### DIRECTIONS
Only lines with the string "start" matter here; gather them from the material below.

━━━━━━━━━━

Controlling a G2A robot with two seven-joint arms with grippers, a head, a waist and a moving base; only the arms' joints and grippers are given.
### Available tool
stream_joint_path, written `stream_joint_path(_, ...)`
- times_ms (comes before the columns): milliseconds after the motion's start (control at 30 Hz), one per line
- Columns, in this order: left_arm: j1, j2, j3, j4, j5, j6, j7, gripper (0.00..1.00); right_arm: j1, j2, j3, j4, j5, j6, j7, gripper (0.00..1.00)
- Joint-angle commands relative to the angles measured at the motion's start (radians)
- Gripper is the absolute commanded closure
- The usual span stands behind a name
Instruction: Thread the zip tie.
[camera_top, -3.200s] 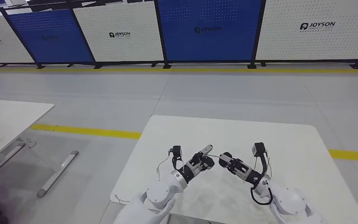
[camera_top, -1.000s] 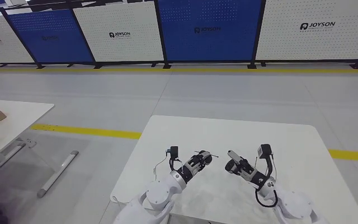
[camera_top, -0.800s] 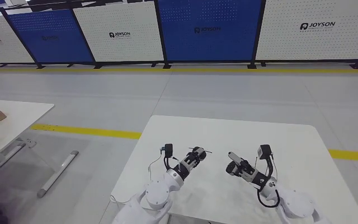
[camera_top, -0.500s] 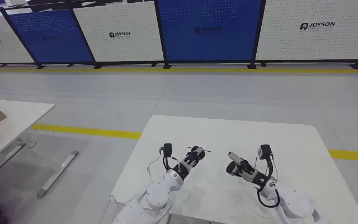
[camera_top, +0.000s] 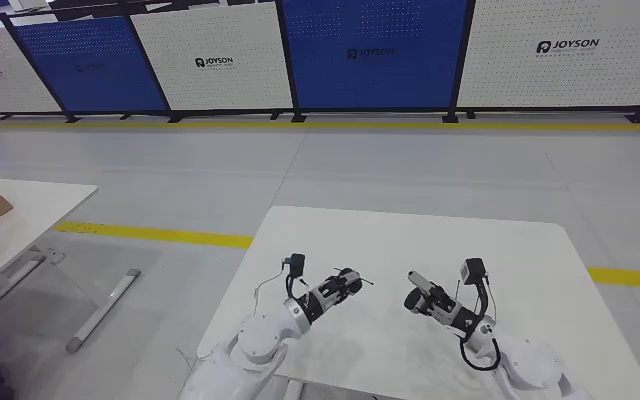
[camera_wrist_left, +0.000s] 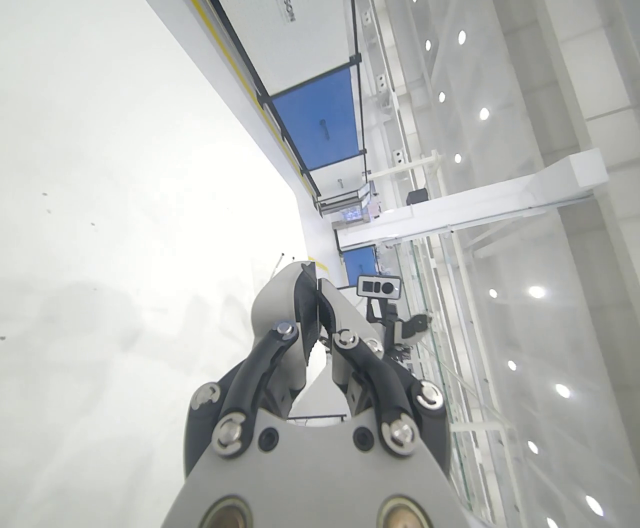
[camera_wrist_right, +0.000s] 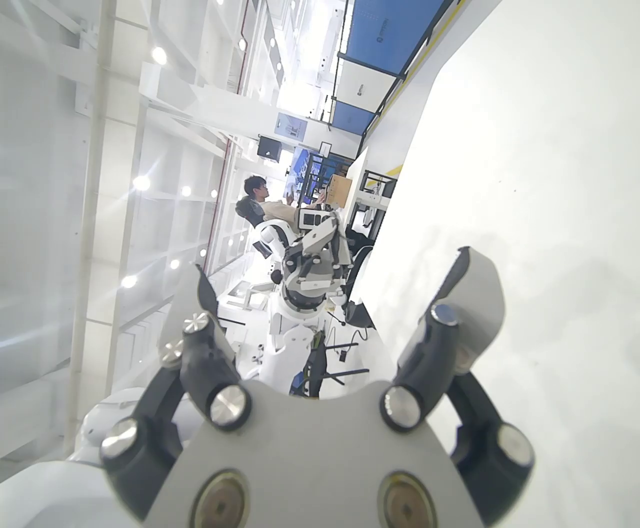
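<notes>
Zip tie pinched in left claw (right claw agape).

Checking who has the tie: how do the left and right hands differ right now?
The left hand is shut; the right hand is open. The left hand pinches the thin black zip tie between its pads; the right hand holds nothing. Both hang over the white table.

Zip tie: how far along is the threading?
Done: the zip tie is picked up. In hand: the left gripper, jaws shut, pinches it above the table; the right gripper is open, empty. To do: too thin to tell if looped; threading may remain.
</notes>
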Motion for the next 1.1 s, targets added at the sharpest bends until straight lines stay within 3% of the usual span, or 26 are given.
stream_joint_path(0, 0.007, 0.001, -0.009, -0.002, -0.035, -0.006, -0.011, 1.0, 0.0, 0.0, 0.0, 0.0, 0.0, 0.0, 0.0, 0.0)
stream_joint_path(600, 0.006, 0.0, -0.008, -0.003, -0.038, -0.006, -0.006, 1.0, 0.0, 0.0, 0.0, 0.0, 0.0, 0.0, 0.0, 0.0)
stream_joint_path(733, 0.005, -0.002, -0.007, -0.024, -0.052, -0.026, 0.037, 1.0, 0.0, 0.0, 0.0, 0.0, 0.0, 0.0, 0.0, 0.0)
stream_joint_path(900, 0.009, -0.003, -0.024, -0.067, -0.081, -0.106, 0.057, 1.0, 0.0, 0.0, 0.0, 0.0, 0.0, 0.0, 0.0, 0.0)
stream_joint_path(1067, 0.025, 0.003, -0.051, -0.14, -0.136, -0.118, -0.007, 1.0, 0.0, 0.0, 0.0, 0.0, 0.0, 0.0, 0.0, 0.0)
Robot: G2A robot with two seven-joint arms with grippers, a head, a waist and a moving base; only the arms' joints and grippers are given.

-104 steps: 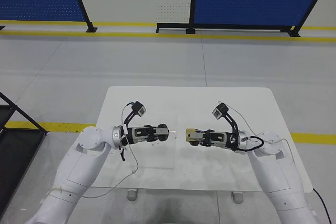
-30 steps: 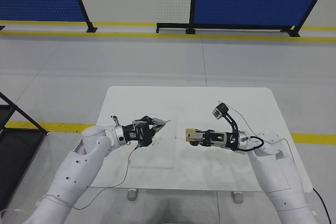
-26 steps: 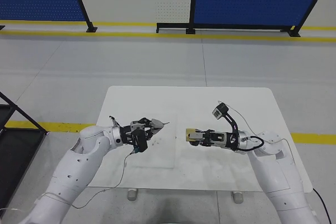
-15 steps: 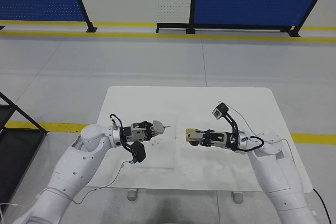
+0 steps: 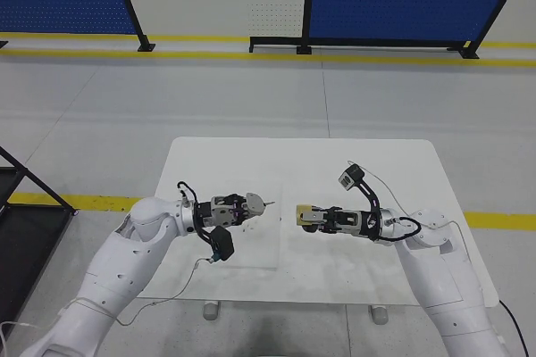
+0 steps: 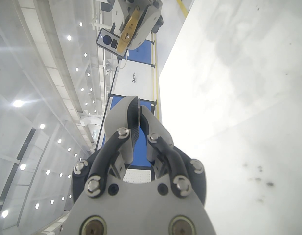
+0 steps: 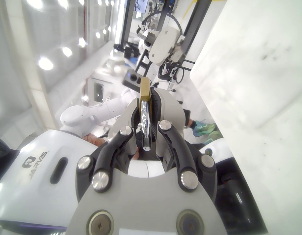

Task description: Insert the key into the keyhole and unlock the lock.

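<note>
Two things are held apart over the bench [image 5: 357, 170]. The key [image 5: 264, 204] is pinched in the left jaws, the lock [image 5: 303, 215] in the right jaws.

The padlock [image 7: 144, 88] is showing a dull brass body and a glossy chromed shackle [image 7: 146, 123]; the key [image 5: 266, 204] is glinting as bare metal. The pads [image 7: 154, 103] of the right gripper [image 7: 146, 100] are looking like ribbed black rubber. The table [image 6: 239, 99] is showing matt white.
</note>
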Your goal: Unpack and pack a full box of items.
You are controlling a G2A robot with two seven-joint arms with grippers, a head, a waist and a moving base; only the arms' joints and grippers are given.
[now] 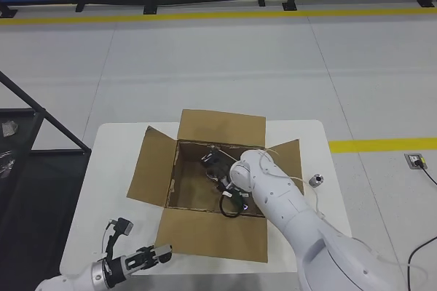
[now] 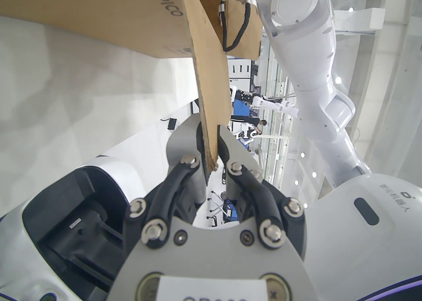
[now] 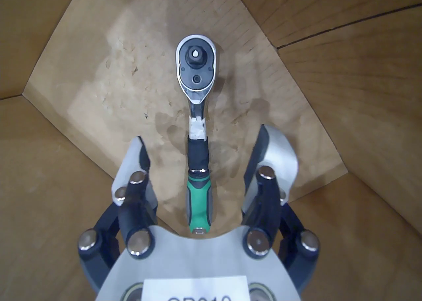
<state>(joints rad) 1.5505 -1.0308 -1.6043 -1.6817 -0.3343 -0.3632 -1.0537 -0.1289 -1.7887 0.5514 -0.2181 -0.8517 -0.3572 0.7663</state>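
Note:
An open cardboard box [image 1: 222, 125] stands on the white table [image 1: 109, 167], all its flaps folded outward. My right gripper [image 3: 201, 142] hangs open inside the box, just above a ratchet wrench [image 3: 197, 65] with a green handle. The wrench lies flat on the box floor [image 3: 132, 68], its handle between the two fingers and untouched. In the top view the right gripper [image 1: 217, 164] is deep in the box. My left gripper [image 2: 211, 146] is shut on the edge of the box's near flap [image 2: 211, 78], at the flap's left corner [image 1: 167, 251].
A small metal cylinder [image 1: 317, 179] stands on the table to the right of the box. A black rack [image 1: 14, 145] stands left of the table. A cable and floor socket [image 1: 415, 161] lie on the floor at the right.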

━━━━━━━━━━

### TASK ANSWER
- times_ms (comes before the columns): milliseconds after the motion's start (control at 30 Hz), one per line
- Joint-angle commands relative to the angles measured at the motion's start (radians)

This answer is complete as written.